1.1 Our world, a jigsaw puzzle

Ever observed the world map long enough to question yourself why does it look like a jigsaw puzzle? The thought must have come to Abraham Ortelius (Flemish/Netherlandish cartographer and geographer) while creating the first(s) modern atlas for us back in 1500s. Especially the geometrical similarity between the coasts of America and Europe – Africa, and to propose continental drift as an explanation.

WAIT..! Ya man, it looks like Americas were “torn away from the Europe and Africa”

The seed of this idea was sufficient to get planted in fertile brain of Alfred Wegener (a geophysicist and meteorologist) in early 1900s. He’s known as originator of theory of continental drift and was in controversial highlights for long after introducing his theory.

Wegener argued to convince that all the continents were once joined together in a single landmass and had since drifted apart. The statements were based on his study and observations during his excursions to both sides of the Atlantic Ocean for rock type, geological structures and fossils.
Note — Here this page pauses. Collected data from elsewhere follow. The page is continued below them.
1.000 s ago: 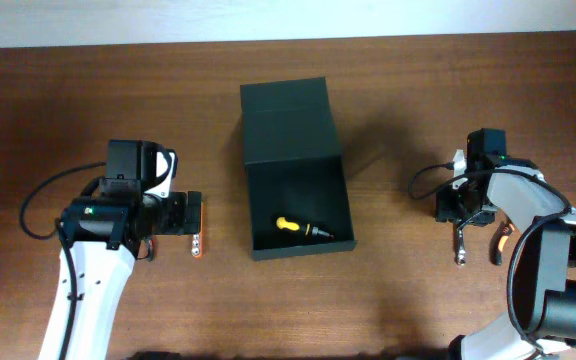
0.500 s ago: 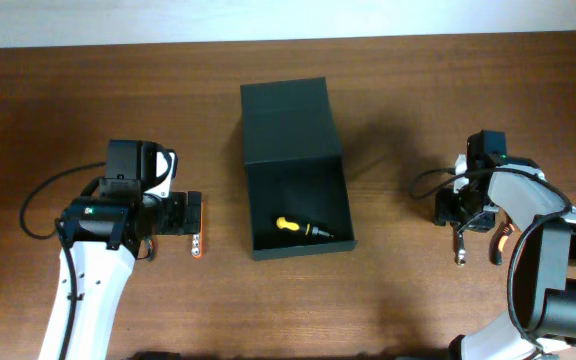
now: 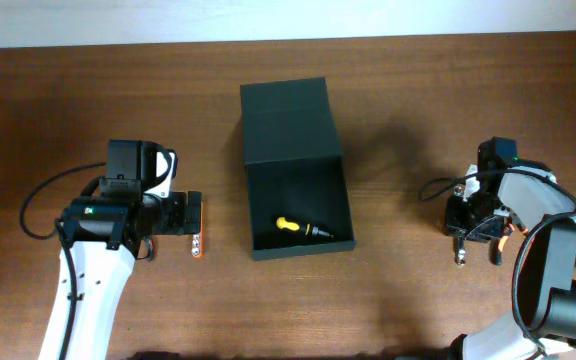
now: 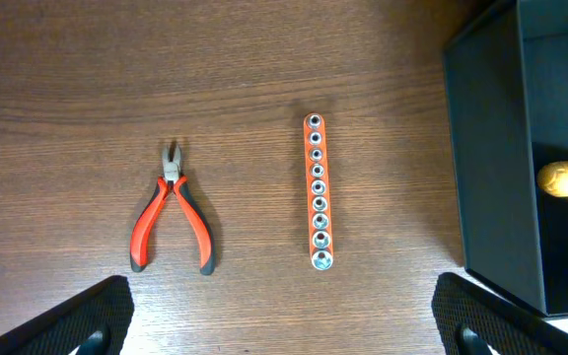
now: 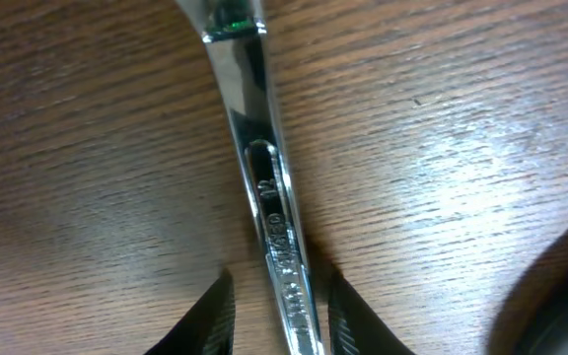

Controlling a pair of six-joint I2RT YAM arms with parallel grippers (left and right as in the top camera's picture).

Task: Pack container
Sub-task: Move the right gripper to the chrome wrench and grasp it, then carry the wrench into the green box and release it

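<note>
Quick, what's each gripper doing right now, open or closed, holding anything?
Left gripper: open, holding nothing.
Right gripper: open, straddling the wrench, not clamped on it yet.

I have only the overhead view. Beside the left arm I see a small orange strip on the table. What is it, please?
Observer: The left wrist view shows an orange socket rail, lying flat on the table.
Operator: Is something hidden under this arm?
Observer: Yes, pliers with red handles lie beside the rail, on the side away from the box, not touching it.
Operator: And what is under the right arm?
Observer: The right wrist view shows a shiny wrench lying between the right jaws, which stand apart on either side of it.
</note>
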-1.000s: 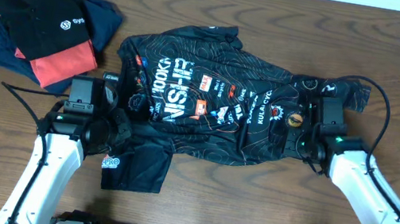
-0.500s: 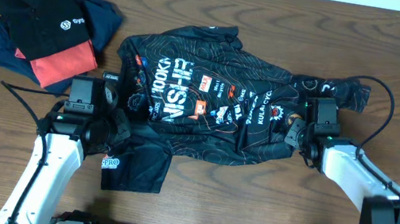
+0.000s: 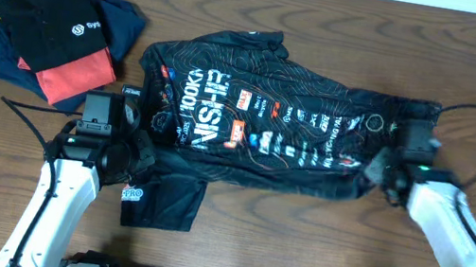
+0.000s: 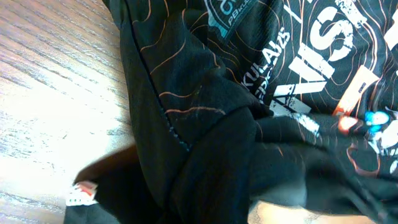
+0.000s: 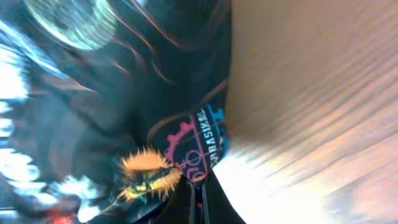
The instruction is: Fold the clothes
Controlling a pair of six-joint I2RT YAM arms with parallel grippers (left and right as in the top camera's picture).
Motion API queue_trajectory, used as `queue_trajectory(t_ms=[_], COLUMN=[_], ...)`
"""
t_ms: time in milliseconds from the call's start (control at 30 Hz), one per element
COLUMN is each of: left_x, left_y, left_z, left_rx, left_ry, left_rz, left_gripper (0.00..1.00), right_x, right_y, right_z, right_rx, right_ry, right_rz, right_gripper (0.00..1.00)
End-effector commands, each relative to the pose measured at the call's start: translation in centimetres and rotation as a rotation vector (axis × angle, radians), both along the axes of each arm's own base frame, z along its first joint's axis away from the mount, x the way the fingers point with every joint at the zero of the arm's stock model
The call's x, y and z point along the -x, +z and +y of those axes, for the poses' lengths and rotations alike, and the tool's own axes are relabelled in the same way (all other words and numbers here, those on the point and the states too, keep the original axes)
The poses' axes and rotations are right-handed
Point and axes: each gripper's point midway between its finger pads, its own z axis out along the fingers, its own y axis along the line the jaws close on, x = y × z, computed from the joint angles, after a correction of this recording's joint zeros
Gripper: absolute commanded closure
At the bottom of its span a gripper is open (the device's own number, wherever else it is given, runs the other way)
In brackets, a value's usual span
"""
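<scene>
The right claw has travelled outward toward the right edge of the counter since a second ago, and the black jersey has stretched with it: the bunched right end seen earlier is now drawn out into a longer, flatter band. That claw is clenched on the fabric at the jersey's lower right corner. Its wrist camera, blurred, shows cloth with a pink cog badge and an orange emblem gathered close to the lens, with bare wood alongside.

The left claw sits where it was, at the jersey's lower left edge, clenched on a bunched fold of the shiny fabric. Its wrist view is filled with copper contour lines and white lettering.

The jersey lies across the middle of the counter, lettering up. A dark flap of it lies nearer the front edge, just beside the left arm. A pile of garments in black, navy and coral red rests at the far left corner, apart from the jersey.
</scene>
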Motion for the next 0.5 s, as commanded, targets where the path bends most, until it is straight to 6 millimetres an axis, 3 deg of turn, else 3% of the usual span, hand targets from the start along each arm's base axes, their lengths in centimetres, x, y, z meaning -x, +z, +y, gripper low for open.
queue_trajectory(t_ms=[0,133,333,467], left_x=[-0.5,-0.5,-0.1,0.0], left_y=[0.4,0.4,0.3,0.2], left_z=[0.4,0.4,0.4,0.4], left_rx=[-0.023,-0.023,-0.022,-0.023], left_ry=[0.001,0.001,0.001,0.001], left_rz=[-0.014,-0.013,0.001,0.009], left_gripper=[0.94,0.94,0.94,0.94], right_x=[-3.8,-4.1,-4.1,-5.9], right_y=[7.5,8.8,5.0,3.0], right_z=[0.3,2.8,8.1,11.1], right_rx=[0.032,0.002,-0.046,-0.024], right_ry=[0.184,0.348,0.601,0.738], right_rz=[-0.173,-0.123,-0.024,-0.049], right_gripper=[0.99,0.99,0.98,0.94])
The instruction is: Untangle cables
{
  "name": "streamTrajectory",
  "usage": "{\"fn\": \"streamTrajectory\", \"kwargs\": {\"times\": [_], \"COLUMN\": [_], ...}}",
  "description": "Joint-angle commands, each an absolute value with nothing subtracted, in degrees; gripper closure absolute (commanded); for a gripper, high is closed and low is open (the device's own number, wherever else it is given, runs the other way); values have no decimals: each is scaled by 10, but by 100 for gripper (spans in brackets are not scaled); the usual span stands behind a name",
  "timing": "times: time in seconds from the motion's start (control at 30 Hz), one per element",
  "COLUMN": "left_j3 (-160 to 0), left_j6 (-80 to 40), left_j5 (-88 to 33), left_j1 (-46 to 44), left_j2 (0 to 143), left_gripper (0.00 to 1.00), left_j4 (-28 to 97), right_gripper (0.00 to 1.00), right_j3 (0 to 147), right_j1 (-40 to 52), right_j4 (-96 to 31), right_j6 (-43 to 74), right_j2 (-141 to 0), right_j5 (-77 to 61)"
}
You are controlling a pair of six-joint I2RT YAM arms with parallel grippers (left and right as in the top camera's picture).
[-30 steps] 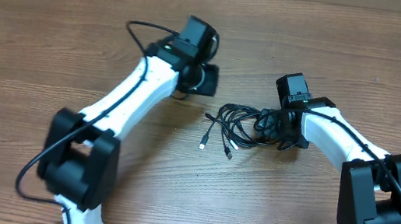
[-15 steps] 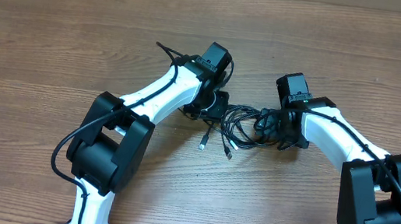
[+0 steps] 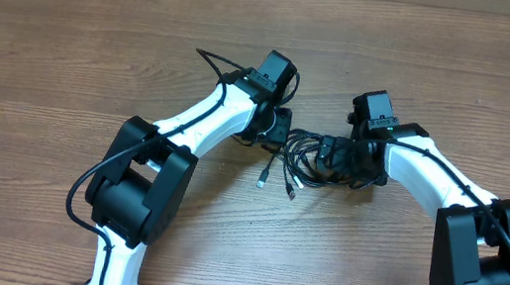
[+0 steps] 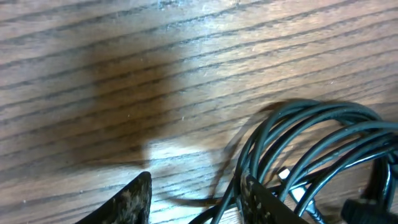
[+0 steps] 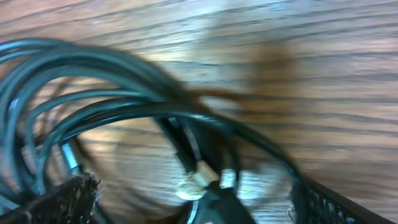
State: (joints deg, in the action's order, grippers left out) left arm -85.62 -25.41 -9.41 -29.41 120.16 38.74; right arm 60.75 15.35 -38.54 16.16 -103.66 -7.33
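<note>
Finding: the left arm has swung in from the left part of the bench (image 3: 70, 37) and its end effector (image 3: 279, 128) now sits at the left edge of the cables (image 3: 308, 155). A second ago it stood well apart from them.

The cables lie as one bunch of black loops around the middle of the bench, between the two end effectors. Two silver-tipped plugs (image 3: 261, 178) trail toward the near edge. The bunch shows little displacement over the interval.

Left end effector (image 4: 196, 194): jaws partly apart and low over the wood. One thin strand crosses the gap and the main loops lie against the right-hand fingertip (image 4: 258, 199). Nothing is clamped.

Right end effector (image 3: 340, 161): at the right end of the bunch, and its jaws have spread to full width. In the wrist view its fingertips (image 5: 65, 196) straddle several loops and a connector plug (image 5: 199, 177) without pinching any.

Assessment: both arms are now positioned on opposite ends, but neither has a grip. Separation has not begun and the tangle stands intact.
</note>
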Motion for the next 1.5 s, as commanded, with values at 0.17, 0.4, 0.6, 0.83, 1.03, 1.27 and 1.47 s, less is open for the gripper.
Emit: {"fn": "streamTrajectory", "kwargs": {"times": [0.17, 0.4, 0.6, 0.83, 1.03, 1.27, 1.47], "left_j3": [-855, -912, -947, -947, -946, -948, -948], "left_j6": [-264, -279, -281, -300, -304, -287, -265], "left_j5": [-101, -103, -103, -57, -36, 6, -13], "left_j1": [-309, -296, -300, -325, -344, -329, -298], "left_j2": [1231, 1230, 1230, 1251, 1291, 1304, 1304], "left_gripper": [54, 54, 52, 52, 53, 89, 87], "left_j4": [362, 423, 460, 444, 446, 479, 504], "right_gripper": [2, 2, 2, 2, 2, 2, 2], "right_j3": [600, 600, 600, 600, 600, 600, 595], "right_j1": [154, 154, 154, 154, 154, 154, 154], "right_j4": [-386, -386, -376, -378, -380, -379, -377], "right_j6": [149, 149, 149, 149, 149, 149, 149], "right_j2": [-1048, -1048, -1048, -1048, -1048, -1052, -1072], "right_j5": [-125, -125, -125, -125, -118, -11, 2]}}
He noticed significant similarities between matching sides of the continents, especially in fossil plants.

He also stated that the “Mid-Atlantic ridge zone in which the floor of the Atlantic, as it keeps spreading, is continuously tearing open and making space for fresh, relatively fluid and hot sima [rising] from depth.

But poor boy got caught up in other chores to pursue those ideas further.

We took almost 50 years to accept his idea as there was “Daya kuch to gadbad hai” types doubt in his theory. But ‘Daya’(Alfred Holmes – introduced plate tectonics) came to rescue the theory was accepted in 1950s.